Features

Tragedy continues for kolbars in Iran

The New Region

Apr. 01, 2024 • 3 min read
Image of Tragedy continues for kolbars in Iran Photo shows Kolbars carrying goods across the Iraq-Iran border, climbing the Tata mountain range.

Between 2023 and 2024, poverty drove more Iranians to work as kolbars, risking their lives to transport goods across borders. Iranian and Iraqi border guards' violence led to numerous deaths among kolbars, highlighting the dire situation they face.

When her husband died, Khajij Zarghami’s only support was his son, who had resorted to working as a kolbar due to a lack of job opportunities.

Each time he would leave for his job, Khajij would live in constant fear for his life as he was the family's only breadwinner and had to provide for his wife, three children, and his mother.

It was until one cold snowy night, when she heard the devastating news. Her only son and only support had fallen victim to the Iranian border guards’ bullets.

The year 2023 and the beginning of 2024 saw an increase in kolbar tragedies in Iran.

Due to increasing poverty rates and government neglect in the country’s western provinces, many resort to working as a kolbar. 

Kolbars are only a small organ in a much larger and profitable body. People with no other options to make ends meet, often carry tens of kilos of different goods on foot across mountainous and snowy borders patrolled by brutal Iranian border guards.

While businessmen make loads of money through such trade, kolbars are given only a tiny portion of the money, sometimes barely enough to put food on their table.

According to the annual report from Kolbar News, which is a network monitoring violations against kolbars in Iran, between March 21, 2023 and March 21, 2024, at least 373 kolbars were killed with direct fire from border guards and 27 others have died as a result of natural causes including hypothermia and falling off mountains.

In the beginning of 2024, targeting of Kolbars in Iran’s Kurdistan, Kermanshah, and West Azerbaijan provinces continued.

In one video on social media, an elderly woman was mourning the death of her son Ali Zarghami, who had been killed brutally on the border of Saqez city.

Speaking to The New Region on the condition of anonymity, a relative of the family said that they are from a village called Sari Bagh but had moved to Saqez.

“Ali had been working as a kolbar for a few years to provide for the expenses of his elderly mother, as well as his wife and three children,” the relative said.

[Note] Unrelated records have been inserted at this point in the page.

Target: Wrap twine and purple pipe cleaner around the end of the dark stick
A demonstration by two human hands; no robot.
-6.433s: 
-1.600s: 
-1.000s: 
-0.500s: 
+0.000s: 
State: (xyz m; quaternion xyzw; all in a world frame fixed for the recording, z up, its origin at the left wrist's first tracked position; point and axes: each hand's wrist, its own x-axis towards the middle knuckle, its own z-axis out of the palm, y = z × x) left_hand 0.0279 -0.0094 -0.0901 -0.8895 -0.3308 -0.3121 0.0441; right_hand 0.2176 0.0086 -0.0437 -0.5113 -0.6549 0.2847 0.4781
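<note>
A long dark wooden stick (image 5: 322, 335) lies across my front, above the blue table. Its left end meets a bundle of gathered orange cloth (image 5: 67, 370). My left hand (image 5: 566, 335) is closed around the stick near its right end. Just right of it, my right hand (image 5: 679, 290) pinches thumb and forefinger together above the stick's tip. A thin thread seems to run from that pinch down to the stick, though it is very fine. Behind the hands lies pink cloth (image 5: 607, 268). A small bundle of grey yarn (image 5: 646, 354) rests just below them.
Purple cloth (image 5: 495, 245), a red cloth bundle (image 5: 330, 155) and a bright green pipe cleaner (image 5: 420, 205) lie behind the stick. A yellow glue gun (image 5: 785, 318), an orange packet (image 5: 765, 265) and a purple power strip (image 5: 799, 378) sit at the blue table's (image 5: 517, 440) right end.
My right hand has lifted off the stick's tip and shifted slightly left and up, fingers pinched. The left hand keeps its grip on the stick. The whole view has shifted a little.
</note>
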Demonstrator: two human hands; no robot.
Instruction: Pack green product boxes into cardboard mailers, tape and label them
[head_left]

Talking about Ali’s death on the night of March 3, the relative said that “despite living in poverty and having three children, Ali had been helping his mother for the past 20 years since the death of his father,” adding that the fate of his ill mother is no longer clear now that he is gone.

Between March 13 until March 23, at least three kolbars in three different areas were killed by direct fire from Iranian border guards.

A newly-wed kolbar freezes to death

Apart from the fear of being shot dead by border guards, kolbars also live in constant fear of dying from natural causes.

In a tragic incident on February 6, a twenty-year-old kolbar from Mariwan, by the name of Farid Rubina, who had gotten married just 20 days prior, suffered from hypothermia and froze to death.

On March 16, another 48 year old kolbar by the name of Rahim MohammedZadeh from Sardasht fell from a mountain and died.

Unlike previous years, this year incidents of Iraqi border guards shooting kolbars to death also increased.

Shahram Waisi is a 42 year old kolbar from Nowsud district in Paveh who has been working as a kolbar for 15 years.

Speaking to The New Region, Waisi said that “during the years I have worked as a kolbar, I have never seen the situation of kolbars as bad as these last two years.”

“Previously, they would not even bother with us, we would bring the goods, and if they caught us they would just take our goods, but in the past two years they have started firing at us,” he said.

Having previously been wounded a few times on the job, Waisi added that “with the deterioration of the Iranian people’s financial status has led many people not just in Kurdish areas, but also in central provinces of the country, to resort to working as kolbars.”